» YOUR OBJECTIVE
Your task is to print all of the data below exactly, with no pictures included.
================
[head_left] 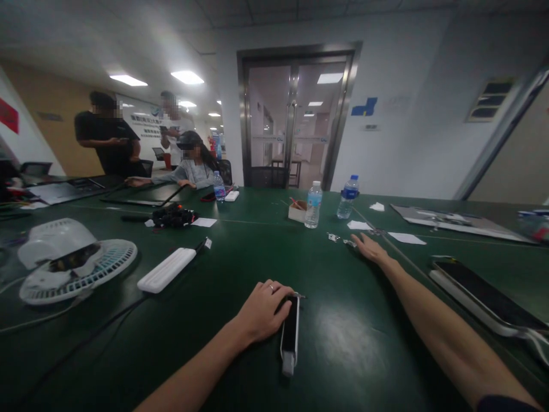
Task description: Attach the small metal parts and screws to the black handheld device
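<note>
My left hand (265,312) is closed on the upper end of a narrow black-topped device with white sides (290,332), which lies lengthwise on the table in front of me. A ring shows on one finger. At the device's far end a thin metallic bit (302,297) sticks out to the right. My right hand (372,249) is stretched forward, palm down, its fingers extended and apart. Its fingertips are beside a small shiny piece (349,243); whether they touch it I cannot tell. Another small, pale, shiny piece (333,237) lies left of that one.
Two water bottles (313,206) (347,197) and a small open box (297,210) stand beyond my hands. A white power strip (167,270) and a dismantled fan (79,266) lie left. A long black-topped unit (489,294) lies right. Several people are across the table.
</note>
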A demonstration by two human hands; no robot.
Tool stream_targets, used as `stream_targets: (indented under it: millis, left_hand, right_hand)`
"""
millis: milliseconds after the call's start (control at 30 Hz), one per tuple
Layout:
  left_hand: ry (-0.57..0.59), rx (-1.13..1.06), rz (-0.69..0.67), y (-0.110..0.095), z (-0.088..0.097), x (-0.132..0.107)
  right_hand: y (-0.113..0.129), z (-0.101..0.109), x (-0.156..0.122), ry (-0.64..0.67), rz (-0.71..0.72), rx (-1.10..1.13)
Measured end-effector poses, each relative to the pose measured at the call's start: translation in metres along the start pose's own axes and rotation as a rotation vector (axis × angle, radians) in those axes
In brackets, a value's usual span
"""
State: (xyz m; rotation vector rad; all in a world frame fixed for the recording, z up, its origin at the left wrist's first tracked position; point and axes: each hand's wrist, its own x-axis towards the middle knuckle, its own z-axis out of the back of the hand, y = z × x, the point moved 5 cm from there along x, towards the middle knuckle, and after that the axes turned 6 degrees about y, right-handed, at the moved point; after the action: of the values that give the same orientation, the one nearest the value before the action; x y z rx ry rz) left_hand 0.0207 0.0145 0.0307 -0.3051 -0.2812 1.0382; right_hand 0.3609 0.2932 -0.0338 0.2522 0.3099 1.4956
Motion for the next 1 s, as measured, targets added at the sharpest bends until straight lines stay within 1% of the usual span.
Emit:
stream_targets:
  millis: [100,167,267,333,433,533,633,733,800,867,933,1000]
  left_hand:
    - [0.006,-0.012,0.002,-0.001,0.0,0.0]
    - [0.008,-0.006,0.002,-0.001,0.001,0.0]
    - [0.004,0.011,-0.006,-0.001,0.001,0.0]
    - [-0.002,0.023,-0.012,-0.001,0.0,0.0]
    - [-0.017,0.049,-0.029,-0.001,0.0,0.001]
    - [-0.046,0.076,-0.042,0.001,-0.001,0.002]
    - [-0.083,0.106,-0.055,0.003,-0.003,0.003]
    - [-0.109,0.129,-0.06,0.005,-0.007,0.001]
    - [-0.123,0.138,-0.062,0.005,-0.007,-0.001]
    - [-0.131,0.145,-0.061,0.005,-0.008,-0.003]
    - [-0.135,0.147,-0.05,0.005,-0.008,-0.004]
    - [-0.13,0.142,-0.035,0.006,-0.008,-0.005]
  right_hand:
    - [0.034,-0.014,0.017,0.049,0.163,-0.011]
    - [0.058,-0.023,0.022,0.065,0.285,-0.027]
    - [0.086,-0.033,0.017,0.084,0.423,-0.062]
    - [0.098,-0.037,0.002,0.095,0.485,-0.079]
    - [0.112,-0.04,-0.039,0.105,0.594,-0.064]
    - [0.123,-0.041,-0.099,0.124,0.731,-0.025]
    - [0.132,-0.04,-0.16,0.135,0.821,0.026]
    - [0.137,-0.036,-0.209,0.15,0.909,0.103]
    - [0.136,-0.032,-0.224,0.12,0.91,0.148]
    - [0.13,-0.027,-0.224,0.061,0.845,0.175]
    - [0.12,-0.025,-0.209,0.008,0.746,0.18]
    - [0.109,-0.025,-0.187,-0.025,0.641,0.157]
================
» YOUR SOLUTION
[head_left] 
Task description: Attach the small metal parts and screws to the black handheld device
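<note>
My left hand (265,312) is closed on the upper end of a narrow black-topped device with white sides (290,332), which lies lengthwise on the table in front of me. A ring shows on one finger. At the device's far end a thin metallic bit (302,297) sticks out to the right. My right hand (372,249) is stretched forward, palm down, its fingers extended and apart. Its fingertips are beside a small shiny piece (349,243); whether they touch it I cannot tell. Another small, pale, shiny piece (333,237) lies left of that one.
Two water bottles (313,206) (347,197) and a small open box (297,210) stand beyond my hands. A white power strip (167,270) and a dismantled fan (79,266) lie left. A long black-topped unit (489,294) lies right. Several people are across the table.
</note>
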A demonstration by two human hands; no robot.
Tool stream_targets, used as `stream_targets: (indented under it: millis, left_hand, right_hand)`
"""
millis: milliseconds after the call's start (control at 30 Hz), one per tuple
Layout:
  left_hand: ry (-0.57..0.59), rx (-1.13..1.06), rz (-0.69..0.67), y (-0.110..0.095), z (-0.088..0.097), x (-0.132..0.107)
  right_hand: y (-0.113..0.129), z (-0.101..0.109), x (-0.156..0.122), ry (-0.64..0.67), rz (-0.71..0.72), rx (-1.10..1.13)
Measured end-effector poses, each relative to the pose measured at the call's start: translation in metres along the start pose's own axes and rotation as a rotation vector (axis × angle, radians) in those axes
In brackets, a value's usual span
"""
State: (xyz m; rotation vector rad; all in a world frame fixed for the recording, z up, its origin at the left wrist's first tracked position; point and axes: each hand's wrist, its own x-axis towards the middle knuckle, its own z-axis out of the back of the hand, y = z × x, the point moved 5 cm from there along x, towards the middle knuckle, and after that the axes turned 6 degrees about y, right-handed, at the moved point; after the action: of the values that give the same orientation, the one nearest the value before the action; x y z rx ry rz) left_hand 0.0207 0.0145 0.0307 -0.3051 -0.2812 1.0382; right_hand 0.3609 0.2932 -0.0338 0.2522 0.3099 1.4956
Motion for the next 1 s, as measured, targets added at the sharpest bends until straight lines stay within 1% of the usual span.
Emit:
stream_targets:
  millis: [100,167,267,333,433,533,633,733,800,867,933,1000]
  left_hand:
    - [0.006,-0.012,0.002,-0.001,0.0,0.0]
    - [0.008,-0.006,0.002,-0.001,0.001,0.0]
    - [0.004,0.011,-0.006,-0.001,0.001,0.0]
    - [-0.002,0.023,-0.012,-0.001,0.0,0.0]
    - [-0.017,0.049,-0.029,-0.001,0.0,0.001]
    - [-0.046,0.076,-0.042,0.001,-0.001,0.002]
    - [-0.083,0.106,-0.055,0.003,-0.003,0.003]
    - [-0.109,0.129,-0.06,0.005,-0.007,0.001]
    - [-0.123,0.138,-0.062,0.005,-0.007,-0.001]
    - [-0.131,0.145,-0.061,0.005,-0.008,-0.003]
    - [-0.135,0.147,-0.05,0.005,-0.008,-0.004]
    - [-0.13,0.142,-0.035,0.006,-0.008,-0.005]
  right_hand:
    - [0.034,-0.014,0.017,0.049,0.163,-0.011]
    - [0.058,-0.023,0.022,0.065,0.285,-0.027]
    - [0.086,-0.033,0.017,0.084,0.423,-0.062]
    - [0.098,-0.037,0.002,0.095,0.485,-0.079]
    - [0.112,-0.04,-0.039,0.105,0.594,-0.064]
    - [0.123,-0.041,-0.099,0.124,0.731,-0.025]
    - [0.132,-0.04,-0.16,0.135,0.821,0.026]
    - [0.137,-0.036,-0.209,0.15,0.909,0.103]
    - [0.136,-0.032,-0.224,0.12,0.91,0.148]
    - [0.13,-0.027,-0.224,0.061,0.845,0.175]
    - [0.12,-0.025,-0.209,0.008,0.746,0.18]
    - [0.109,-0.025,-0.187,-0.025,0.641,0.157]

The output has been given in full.